Source ecer.minbuza.nl


Questions

  • (1) In the case of services supplied by a taxable person established in a Member State to another taxable person acting as such and whose business is established outside the European Union, while they are separate and legally independent entities but are part of the same group, the service provider undertakes by contract to use its facilities and personnel exclusively for the manufacture of products for the customer and these products are subsequently sold by the customer,giving rise to taxable supplies of goods to which the service provider provides logistical assistance and which take place in the Member State in question, Article 44 of Council Directive 2006/112/EC of 28 November 2006 and Article 11 of Regulation (EU) No 282/ [2011] of the Council of 15 March 2011 be interpreted as meaning that the taxpayer established outside the European Union must be regarded as having a permanent establishment in that Member State?282/[2011] of 15 March 2011 be interpreted as meaning that the taxpayer established outside the European Union must be regarded as having a permanent establishment in that Member State?282/[2011] of 15 March 2011 be interpreted as meaning that the taxpayer established outside the European Union must be regarded as having a permanent establishment in that Member State?

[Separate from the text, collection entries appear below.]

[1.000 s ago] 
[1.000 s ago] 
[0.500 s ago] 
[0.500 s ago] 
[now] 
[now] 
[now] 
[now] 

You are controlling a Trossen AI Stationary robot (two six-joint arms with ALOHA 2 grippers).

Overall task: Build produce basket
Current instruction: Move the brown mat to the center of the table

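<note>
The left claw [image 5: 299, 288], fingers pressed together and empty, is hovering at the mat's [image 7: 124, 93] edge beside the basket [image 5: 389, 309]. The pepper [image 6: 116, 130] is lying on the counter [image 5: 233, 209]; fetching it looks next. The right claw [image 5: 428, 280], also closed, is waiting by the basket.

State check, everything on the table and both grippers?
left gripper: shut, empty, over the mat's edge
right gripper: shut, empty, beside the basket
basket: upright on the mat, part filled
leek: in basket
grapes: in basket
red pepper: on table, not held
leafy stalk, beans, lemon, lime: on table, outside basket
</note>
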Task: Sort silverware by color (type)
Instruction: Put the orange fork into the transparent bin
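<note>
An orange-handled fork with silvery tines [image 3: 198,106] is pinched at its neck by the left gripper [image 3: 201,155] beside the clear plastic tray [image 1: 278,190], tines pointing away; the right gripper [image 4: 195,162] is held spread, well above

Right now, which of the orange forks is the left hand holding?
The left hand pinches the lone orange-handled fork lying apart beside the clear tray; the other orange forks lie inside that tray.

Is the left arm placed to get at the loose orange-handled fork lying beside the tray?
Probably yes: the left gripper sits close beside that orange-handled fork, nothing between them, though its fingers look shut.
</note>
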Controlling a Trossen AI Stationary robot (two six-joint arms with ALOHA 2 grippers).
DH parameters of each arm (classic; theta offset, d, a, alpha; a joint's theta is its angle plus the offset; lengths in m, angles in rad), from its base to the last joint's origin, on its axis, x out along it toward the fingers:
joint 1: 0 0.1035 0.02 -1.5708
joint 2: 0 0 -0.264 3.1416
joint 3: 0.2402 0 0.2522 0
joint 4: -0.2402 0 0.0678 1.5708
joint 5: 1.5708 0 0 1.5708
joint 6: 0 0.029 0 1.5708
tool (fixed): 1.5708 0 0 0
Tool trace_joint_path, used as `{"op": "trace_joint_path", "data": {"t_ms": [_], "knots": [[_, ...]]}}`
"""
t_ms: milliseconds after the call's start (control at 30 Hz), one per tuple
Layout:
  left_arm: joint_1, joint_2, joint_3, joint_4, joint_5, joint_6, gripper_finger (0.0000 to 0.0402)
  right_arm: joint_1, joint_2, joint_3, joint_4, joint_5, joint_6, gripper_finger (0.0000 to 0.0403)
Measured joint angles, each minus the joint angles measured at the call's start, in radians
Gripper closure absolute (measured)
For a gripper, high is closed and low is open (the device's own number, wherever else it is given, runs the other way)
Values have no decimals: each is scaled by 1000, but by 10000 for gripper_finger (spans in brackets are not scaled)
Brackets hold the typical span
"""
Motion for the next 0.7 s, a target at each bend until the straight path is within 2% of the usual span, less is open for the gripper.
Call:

  • (2) Should Article 44 of Directive 2006/112/EC and Article 11 of Council Regulation (EU) No 282/[2011] of 15 March 2011 laying down measures for the implementation of Directive 2006/112/EC on the common system of value added tax, be interpreted as meaning that a taxable person may have a permanent establishment if the necessary human and technical resources come from his supplier who is legally independent but is part of the same group and who is located there contractually commits to deploy these resources exclusively and for the benefit of that taxpayer?
  • (3) Should Article 44 of Directive 2006/112/EC and Article 11 of Council Regulation (EU) No 282/[2011] of 15 March 2011 laying down measures for the implementation of Directive 2006/112/EC on the common system of value added tax shall be interpreted as meaning that a taxable person has a permanent establishment in the Member State of his supplier where the latter, in performance of an exclusive contractual obligation, for the benefit of that taxable person, is in addition to contract manufacturing activities in the strict sense,provides a series of additional or additional services and thus contribute to the realization of sales concluded by the said taxable person from his seat outside the European Union, but which give rise to taxable supplies of goods which, according to VAT legislation, are located in the territory of said Member State?